Eisheilige 2019 – Wann sind die Eisheiligen 2019

eiseheilige-kalte-sophieAuch wenn das Wetterphänomen “Eisheilige” in den letzten Jahrzehnten etwas an Bedeutung verloren hat, es gibt immer wieder Jahre in denen bis Mitte Mai noch sehr tiefe Temperaturen auftreten können.   Das sind die Eisheiligen im Mai 2019!

  • Mamertus – Samstag, 11. Mai 2019
  • Pankratius –Sonntag, 12. Mai 2019
  • Servatius – Montag, 13. Mai 2019
  • Bonifatius –Dienstag,  14. Mai 2019
  • Kalte Sophie – Mittwoch, 15. Mai 2019

Die Eisheiligen bzw der zu dieser Zeit auftretende Frost kann vor allem jungen Gemüsepflanzen gefährlich werden.

Achtung: Wetterstatistisch gesehen ist eher der Zeitraum vom 21. Mai bis 23. Mai anfällig für Frost, also neun Tage später. Das deutet auf eine Entstehung der Wetterregel um ca 2-3 Jahrhunderte vor der gregorianischen Kalenderreform hin.

Bauernregeln zu den Eisheiligen:

  • Pankraz, Servaz, Bonifaz machen erst dem Sommer Platz.
  • Vor Bonifaz kein Sommer, nach der Sophie kein Frost.
  • Vor Nachtfrost du nie sicher bist, bis Sophie vorüber ist.
  • Servaz muss vorüber sein, will man vor Nachtfrost sicher sein.
  • Pankrazi, Servazi und Bonifazi, sind drei frostige Bazi. Und zum Schluss fehlt nie, die Kalte Sophie.
  • Pankraz und Servaz sind zwei böse Brüder, was der Frühling gebracht, zerstören sie wieder.
  • Pflanze nie vor der Kalten Sophie. Mamerz hat ein kaltes Herz.

Die Eisheiligen werden in einigen Gegenden auch „Eismänner“ oder „gestrenge Herren“ genannt. Regional unterschiedlich beziehen sich diese Tage auf drei, in manchen Gegenden aber auch auf vier oder fünf Namenstage von Heiligen im Mai.

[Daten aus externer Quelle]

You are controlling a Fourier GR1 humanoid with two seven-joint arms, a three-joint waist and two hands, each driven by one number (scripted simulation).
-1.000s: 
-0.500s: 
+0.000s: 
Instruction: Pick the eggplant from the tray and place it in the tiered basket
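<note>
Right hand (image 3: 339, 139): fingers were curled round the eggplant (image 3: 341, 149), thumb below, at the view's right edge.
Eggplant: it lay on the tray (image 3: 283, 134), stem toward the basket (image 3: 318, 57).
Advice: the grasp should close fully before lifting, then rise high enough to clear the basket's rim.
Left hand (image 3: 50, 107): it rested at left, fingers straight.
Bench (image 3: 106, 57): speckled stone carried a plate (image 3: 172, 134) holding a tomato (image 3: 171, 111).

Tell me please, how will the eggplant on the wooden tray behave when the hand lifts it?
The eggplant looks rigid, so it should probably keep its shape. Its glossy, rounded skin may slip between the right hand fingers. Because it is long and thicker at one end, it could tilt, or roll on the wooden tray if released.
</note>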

Die Eisheiligen sind eine Mitteleuropa auftretende meteorologische Singularität (Witterungsregelfälle), ähnlich der Schafskälte im Juni und dem Altweibersommer im September. Laut altem Volksglaube wird das milde Frühlingswetter erst mit Ablauf der „kalten Sophie“, also dem 15. Mai stabil bzw. sollte kein Frost mehr auftreten, der den Pflanzen gefährlich werden könnte.   Eisheilige sind nicht nur ein Phänomen in Österreich, Deutschland und der Schweiz,  in anderen Ländern in Europa und selbst an der US Ostküsten  sind die Tage bekannt.